6. Test Exit Criteria
• Test coverage (requirement covered, test cases run
successfully)
• Product quality (number and breakdown of faults
found)
• Residual risk: not executed tests, not fixed bugs,
incomplete coverage
• Economic constraints
7. Cost of Defects
• Direct cost
▫ Arises to the customer due to failures during operation
• Indirect costs
▫ Arises to vednor in form of penalties, loss of
reputation, sales, etc.
• Defect correction cost. With every test level, the
correction costs for a fault double with respect to
the previous level.
8. Testing Cost Factors
• Maturity of development process
• Quality & testability of software
• Test infrastructure (env, tools, standards/procedures)
• Qualification of employees
• Requirements to quality
• Test strategy (the only one TM can influence &
control in short term)
9. Test Effort Estimation Approaches
• By test task owner or expert
• Based on experience & typical values
If no data: test tasks (on all levels) take 50% of overall
project resources.
10. Test Strategy
Defines the project's testing objectives and means to
achieve them.
The goal is to choose a test approach that optimizes
the relation between costs of testing and costs of
defects.
11. Approaches to Test Planning
• Preventive approach (like use of V-model) is way
better that reactive approach where testers are
involved (too) late.
• Analytical approach to test planning uses data and
(mathematical) analysis; heuristic approach relies on
experience of experts & rules of thumb (used when
data not available or modeling is too complicated).

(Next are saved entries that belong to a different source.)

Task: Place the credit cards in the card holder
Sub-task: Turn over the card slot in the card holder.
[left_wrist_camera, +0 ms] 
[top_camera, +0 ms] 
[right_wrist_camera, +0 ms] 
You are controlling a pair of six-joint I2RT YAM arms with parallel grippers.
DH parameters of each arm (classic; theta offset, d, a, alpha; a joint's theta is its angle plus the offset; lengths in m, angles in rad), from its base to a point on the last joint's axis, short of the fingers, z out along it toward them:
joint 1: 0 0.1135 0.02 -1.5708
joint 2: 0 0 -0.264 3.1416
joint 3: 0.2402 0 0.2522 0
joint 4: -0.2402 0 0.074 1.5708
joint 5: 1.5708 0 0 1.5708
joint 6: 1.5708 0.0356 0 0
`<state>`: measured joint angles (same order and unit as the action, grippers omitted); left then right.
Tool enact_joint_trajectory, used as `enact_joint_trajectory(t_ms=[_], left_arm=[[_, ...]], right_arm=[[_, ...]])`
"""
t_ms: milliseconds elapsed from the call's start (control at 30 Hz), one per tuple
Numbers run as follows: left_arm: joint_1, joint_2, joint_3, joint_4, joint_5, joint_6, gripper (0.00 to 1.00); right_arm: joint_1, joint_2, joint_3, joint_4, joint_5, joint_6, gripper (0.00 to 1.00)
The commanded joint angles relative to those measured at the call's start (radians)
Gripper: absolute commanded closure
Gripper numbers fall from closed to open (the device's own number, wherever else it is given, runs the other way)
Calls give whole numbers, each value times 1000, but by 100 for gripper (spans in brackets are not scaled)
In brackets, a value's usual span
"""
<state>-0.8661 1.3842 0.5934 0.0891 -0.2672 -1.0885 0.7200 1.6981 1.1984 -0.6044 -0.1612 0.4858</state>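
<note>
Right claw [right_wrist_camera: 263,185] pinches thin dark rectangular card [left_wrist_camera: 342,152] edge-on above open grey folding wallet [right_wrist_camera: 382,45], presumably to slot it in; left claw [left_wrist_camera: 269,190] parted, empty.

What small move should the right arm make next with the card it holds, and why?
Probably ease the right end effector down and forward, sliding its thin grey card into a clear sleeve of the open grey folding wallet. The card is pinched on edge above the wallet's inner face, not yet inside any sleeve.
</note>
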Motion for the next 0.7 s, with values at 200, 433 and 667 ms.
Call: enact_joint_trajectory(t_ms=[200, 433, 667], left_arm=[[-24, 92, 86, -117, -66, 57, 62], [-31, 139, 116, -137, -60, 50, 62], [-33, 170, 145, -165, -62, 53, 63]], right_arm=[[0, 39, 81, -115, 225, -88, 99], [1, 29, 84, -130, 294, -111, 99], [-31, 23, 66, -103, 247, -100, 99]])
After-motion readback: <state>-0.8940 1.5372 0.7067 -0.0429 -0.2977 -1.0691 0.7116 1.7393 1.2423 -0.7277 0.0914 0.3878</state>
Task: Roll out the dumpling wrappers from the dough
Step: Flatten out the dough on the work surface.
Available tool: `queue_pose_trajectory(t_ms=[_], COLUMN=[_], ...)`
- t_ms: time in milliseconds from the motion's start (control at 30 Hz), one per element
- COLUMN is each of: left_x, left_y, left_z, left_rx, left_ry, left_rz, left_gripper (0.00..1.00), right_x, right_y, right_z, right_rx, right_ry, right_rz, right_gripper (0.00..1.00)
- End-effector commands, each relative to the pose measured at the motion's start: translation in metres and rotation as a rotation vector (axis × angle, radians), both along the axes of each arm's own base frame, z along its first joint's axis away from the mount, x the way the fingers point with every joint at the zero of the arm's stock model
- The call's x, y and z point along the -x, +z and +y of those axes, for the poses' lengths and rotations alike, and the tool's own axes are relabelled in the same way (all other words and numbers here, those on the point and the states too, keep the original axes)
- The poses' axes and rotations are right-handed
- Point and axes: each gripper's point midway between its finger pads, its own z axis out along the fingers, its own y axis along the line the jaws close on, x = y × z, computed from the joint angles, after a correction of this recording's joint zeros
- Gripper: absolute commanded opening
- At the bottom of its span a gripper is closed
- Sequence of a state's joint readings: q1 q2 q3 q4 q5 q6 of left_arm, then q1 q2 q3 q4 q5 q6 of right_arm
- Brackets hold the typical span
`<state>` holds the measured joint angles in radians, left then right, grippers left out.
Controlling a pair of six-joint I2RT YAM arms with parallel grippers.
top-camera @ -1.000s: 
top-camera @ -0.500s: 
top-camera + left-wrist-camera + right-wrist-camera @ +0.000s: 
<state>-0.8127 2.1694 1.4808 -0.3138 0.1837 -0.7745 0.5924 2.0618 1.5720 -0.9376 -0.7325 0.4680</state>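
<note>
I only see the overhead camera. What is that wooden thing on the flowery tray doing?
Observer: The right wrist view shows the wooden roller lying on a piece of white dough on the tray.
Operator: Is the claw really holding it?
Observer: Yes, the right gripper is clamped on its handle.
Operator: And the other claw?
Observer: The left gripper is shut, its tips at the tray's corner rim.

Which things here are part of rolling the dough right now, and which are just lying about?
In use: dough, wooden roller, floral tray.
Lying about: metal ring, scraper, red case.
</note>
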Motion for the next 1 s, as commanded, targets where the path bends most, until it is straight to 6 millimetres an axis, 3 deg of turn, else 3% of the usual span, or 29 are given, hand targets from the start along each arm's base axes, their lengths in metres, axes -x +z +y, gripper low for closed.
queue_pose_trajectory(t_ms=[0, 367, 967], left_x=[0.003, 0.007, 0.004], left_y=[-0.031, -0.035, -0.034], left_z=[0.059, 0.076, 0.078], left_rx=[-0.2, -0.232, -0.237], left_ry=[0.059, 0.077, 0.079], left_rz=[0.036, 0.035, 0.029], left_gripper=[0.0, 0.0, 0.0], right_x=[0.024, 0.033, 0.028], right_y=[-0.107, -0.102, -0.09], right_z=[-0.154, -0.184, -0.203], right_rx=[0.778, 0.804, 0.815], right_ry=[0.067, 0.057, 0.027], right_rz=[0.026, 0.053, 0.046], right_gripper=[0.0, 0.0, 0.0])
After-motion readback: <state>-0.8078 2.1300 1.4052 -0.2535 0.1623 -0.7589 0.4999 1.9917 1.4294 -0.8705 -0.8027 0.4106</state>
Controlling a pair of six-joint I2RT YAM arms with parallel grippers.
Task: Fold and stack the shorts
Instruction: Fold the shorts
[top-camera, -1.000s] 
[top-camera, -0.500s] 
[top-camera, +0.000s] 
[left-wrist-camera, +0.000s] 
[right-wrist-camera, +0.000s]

12. Types of Approaches to Test Design & Test
• Model-based
• Risk-based
• Process- or standard-compliant
• Reuse-oriented
• Checklist-based (methodical)
• Expert-oriented
13. Risk Management
One of the best criteria when selecting and prioritizing
test objectives is risk.
Risk = probability (or frequency) * damage.
• Project risks threaten project’s capability to deliver
product.
• Product risks result from problems with delivered
product.
Risk management: assess, prioritize and mitigate (or
fight) risks.
14. Test Activity Management
• Test cycle planning (development status, test results,
resources). Result: (regression) test plan for
upcoming lifecycle.
• Test cycle monitoring. Metric types: fault- and
failure-based, test case-based, test object-based,
cost-based. Result: test status report (test progress
within the whole project) in the end of each cycle.
• Test (cycle) control – if testing is delayed test
manager takes actions like add resources, extend
test duration or adjust test plan.
15. Incident Management
• Test log analysis or documentation review -> registering
an incident if needed.
• Incident DB should have reporting and analysis tools.
• Incident report structure should be defined.
Incident classification: severity – impact to system, priority
– order of correction
Change control board accepts or rejects incident reports
and change requests in larger projects. Usually consists of
product management, project management, test
management, customer.
16. Configuration Management
A test process cannot be properly executed without
reliable configuration management!
Requirements to configuration management:
• Version management and configuration
identification in particular version
• Incident status and change status accounting.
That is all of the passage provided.